▶ **Assignment**
Would you return exactly the lines below from the line with "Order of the" through the line with "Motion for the", both included, and nothing else, leaving out the pictures?

***** Data excerpt

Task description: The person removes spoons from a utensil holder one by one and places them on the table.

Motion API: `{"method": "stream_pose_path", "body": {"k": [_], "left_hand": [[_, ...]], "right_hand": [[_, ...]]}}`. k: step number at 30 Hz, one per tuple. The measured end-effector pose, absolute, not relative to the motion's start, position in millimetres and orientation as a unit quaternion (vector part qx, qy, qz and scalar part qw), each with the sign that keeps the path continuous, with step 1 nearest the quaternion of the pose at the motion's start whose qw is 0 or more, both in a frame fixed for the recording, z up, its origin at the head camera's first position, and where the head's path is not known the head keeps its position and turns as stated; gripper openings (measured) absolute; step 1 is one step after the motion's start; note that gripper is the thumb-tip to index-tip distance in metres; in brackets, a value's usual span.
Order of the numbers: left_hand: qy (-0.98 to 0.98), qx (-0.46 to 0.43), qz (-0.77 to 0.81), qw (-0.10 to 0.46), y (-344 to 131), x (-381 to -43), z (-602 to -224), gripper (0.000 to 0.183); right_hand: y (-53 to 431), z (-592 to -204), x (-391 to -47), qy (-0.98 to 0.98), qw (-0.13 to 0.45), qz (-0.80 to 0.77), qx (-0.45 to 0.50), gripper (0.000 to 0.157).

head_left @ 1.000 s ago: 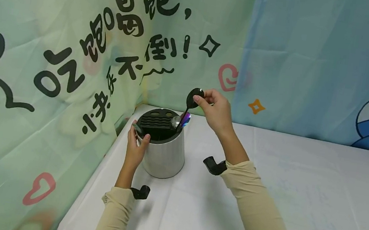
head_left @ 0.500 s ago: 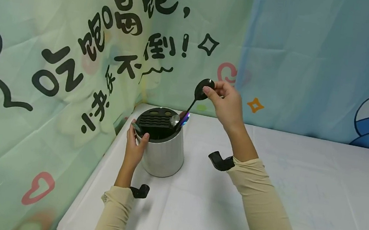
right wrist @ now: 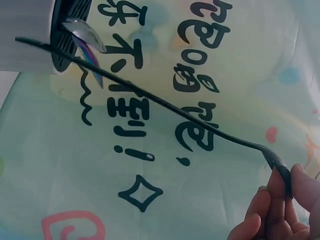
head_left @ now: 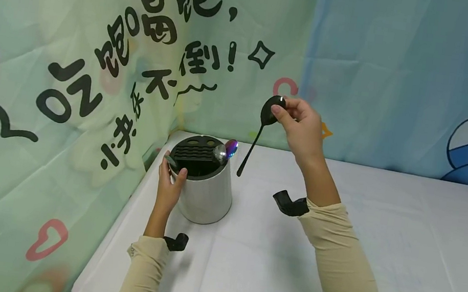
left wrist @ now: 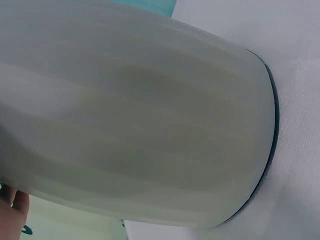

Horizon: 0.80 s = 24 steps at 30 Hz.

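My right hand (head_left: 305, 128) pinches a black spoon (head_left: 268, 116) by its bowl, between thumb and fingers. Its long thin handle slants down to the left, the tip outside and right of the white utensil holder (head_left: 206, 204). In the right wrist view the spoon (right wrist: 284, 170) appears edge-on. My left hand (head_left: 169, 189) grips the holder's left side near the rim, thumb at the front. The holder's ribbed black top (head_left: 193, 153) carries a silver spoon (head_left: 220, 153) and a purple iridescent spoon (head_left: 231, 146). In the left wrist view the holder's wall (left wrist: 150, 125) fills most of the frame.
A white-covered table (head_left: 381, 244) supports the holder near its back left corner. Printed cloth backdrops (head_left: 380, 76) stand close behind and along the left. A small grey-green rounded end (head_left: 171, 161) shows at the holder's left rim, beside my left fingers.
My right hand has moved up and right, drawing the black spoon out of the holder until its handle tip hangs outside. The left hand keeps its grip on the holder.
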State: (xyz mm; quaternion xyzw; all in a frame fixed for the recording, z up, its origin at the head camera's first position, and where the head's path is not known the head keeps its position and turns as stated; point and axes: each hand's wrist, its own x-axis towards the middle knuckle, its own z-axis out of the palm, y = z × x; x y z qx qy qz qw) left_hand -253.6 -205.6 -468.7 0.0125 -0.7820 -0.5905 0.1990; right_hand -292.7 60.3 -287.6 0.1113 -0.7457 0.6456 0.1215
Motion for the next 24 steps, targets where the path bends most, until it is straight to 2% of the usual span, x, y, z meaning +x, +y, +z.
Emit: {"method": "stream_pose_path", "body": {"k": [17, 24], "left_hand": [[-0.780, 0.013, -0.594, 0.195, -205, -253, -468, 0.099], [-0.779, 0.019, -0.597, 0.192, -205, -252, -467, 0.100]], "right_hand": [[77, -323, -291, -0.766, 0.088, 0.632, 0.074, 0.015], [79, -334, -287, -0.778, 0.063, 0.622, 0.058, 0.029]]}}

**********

▶ **Task solution**
Order of the numbers: left_hand: qy (-0.98 to 0.98), qx (-0.46 to 0.43), qz (-0.77 to 0.81), qw (-0.10 to 0.46), y (-344 to 131), x (-381 to -43), z (-602 to -224), gripper (0.000 to 0.183); right_hand: y (-53 to 431), z (-592 to -204), x (-391 to -47), qy (-0.98 to 0.98), qw (-0.13 to 0.45), qz (-0.80 to 0.77), qx (-0.45 to 0.50), gripper (0.000 to 0.157).

head_left @ 1.000 s ago: 
head_left @ 0.500 s ago: 
right wrist @ now: 
head_left @ now: 
left wrist @ now: 

Horizon: 0.80 s = 24 steps at 30 Hz.

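My right hand (head_left: 305, 128) pinches a black spoon (head_left: 268, 116) by its bowl, between thumb and fingers. Its long thin handle slants down to the left, the tip outside and right of the white utensil holder (head_left: 206, 204). In the right wrist view the spoon (right wrist: 284, 170) appears edge-on. My left hand (head_left: 169, 189) grips the holder's left side near the rim, thumb at the front. The holder's ribbed black top (head_left: 193, 153) carries a silver spoon (head_left: 220, 153) and a purple iridescent spoon (head_left: 231, 146). In the left wrist view the holder's wall (left wrist: 150, 125) fills most of the frame.
A white-covered table (head_left: 381, 244) supports the holder near its back left corner. Printed cloth backdrops (head_left: 380, 76) stand close behind and along the left. A small grey-green rounded end (head_left: 171, 161) shows at the holder's left rim, beside my left fingers.
My right hand has moved up and right, drawing the black spoon out of the holder until its handle tip hangs outside. The left hand keeps its grip on the holder.
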State: (xyz mm; quaternion xyzw; all in a frame fixed for the recording, z up, its origin at the head camera's first position, and where the head's path is not known the head keeps its position and turns as stated; point and axes: each hand's wrist, its own x-axis towards the middle knuckle, its own z-axis out of the palm, y = z × x; x y z qx qy qz qw) left_hand -253.6 -205.6 -468.7 0.0125 -0.7820 -0.5905 0.1990; right_hand -292.7 60.3 -287.6 0.1113 -0.7457 0.6456 0.1215
Motion for the next 24 steps, targets where the path bends most, until it is straight to 2% of the usual span, x, y, z meaning +x, +y, +z.

Nothing further is needed for the exercise.